It is well known that the Newcomb equation, the inertia free linear ideal MHD equation, plays fundamental roles in the MHD stability analysis of a tokamak. Let (r, θ, φ) be a flux coordinates system where the magnetic filed lines are straight; r is a flux label, θ the poloidal angle, and φ the toroidal angle. If the radial displacement ξ(r,θ, φ) is expressed as a sum of its poloidal Fourier harmonics (n: toroidal mode number of the perturbation under consideration) ξ(r,θ, φ) = Σ _l ξ_l (r)exp(ilθ - inφ), then the Newcomb equation reads
N ξ = - d/dr (Ldξ/dr) - d/dr(M ^tξ) + Mdξ/dr + Kξ= 0, (1)

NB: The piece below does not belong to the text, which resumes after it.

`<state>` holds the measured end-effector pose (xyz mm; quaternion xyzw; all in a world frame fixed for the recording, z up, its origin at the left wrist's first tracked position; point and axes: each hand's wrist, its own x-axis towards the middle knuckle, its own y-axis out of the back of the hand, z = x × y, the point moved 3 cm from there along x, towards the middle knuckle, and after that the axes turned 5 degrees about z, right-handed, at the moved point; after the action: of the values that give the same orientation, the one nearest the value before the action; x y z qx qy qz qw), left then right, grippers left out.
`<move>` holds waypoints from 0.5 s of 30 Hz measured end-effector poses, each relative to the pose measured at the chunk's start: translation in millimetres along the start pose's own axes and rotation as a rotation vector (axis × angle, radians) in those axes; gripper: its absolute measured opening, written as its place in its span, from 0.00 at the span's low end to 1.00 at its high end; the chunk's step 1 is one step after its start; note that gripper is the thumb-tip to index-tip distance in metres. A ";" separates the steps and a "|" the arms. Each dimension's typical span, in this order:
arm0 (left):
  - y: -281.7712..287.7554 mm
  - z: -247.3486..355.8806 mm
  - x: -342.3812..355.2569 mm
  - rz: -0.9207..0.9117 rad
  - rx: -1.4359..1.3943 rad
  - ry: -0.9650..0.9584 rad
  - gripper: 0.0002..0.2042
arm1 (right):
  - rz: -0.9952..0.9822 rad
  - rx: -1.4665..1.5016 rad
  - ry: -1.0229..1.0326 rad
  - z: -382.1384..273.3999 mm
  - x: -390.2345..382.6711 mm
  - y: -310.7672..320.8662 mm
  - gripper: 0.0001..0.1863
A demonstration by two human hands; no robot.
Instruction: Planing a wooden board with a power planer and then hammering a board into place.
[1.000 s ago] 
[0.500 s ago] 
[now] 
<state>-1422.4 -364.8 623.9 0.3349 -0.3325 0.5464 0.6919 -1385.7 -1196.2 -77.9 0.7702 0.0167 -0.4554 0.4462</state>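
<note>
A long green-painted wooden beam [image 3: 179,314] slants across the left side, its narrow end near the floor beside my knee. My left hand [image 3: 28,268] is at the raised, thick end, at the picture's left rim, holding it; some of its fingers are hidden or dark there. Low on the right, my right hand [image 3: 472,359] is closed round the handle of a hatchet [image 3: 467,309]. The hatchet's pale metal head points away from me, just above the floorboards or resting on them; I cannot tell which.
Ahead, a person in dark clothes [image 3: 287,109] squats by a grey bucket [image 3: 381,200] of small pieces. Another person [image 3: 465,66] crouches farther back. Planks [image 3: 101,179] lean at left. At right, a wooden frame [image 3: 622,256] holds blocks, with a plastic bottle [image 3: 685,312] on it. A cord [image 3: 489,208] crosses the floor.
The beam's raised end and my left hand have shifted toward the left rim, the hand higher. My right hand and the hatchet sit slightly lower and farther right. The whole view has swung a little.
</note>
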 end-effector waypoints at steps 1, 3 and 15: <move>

where the vector function ξ(r) is defined by ξ(r) = (ξ_-Lf(r), ..., ξ_Lf(r))^t , and the matrices L and K are hermitian (^t: transpose of a vector or a matrix). The feature of Eq.(1) is that rational surfaces are regular singular points of the equation. A useful eigenvalue problem associated with Eq.(1) is given by Nξ = - λ Rξ, where R is a diagonal matrix whose element is R _m,m ∝ (m/q(r) - n)² , and q(r) is the safety factor.
Equations (1) and the eigenvalue problem have wide applications in the MHD stability analysis of a tokamak. The eigenvalue problem provides a useful tool of ideal MHD stability analysis, and it is still effective in the stability analysis of finite-n ballooning-peeling modes near the plasma edge. Equation (1) is applied for constructing a quadratic form expressing the change of the potential energy against external modes, the form which is essential in the stability analysis of ideal kink and resistive wall modes. Finally, the solution of Eq.(1) including the so called big solutions around rational surfaces gives the matching data in the resistive or tearing mode stability analysis.
We report the mathematical property of the Newcomb equation and the eigenvalue problem including the aspect of numerical methods. We also discuss the applications of the Newcomb equation to MHD stability issues to be resolved in future tokamaks such as ITER.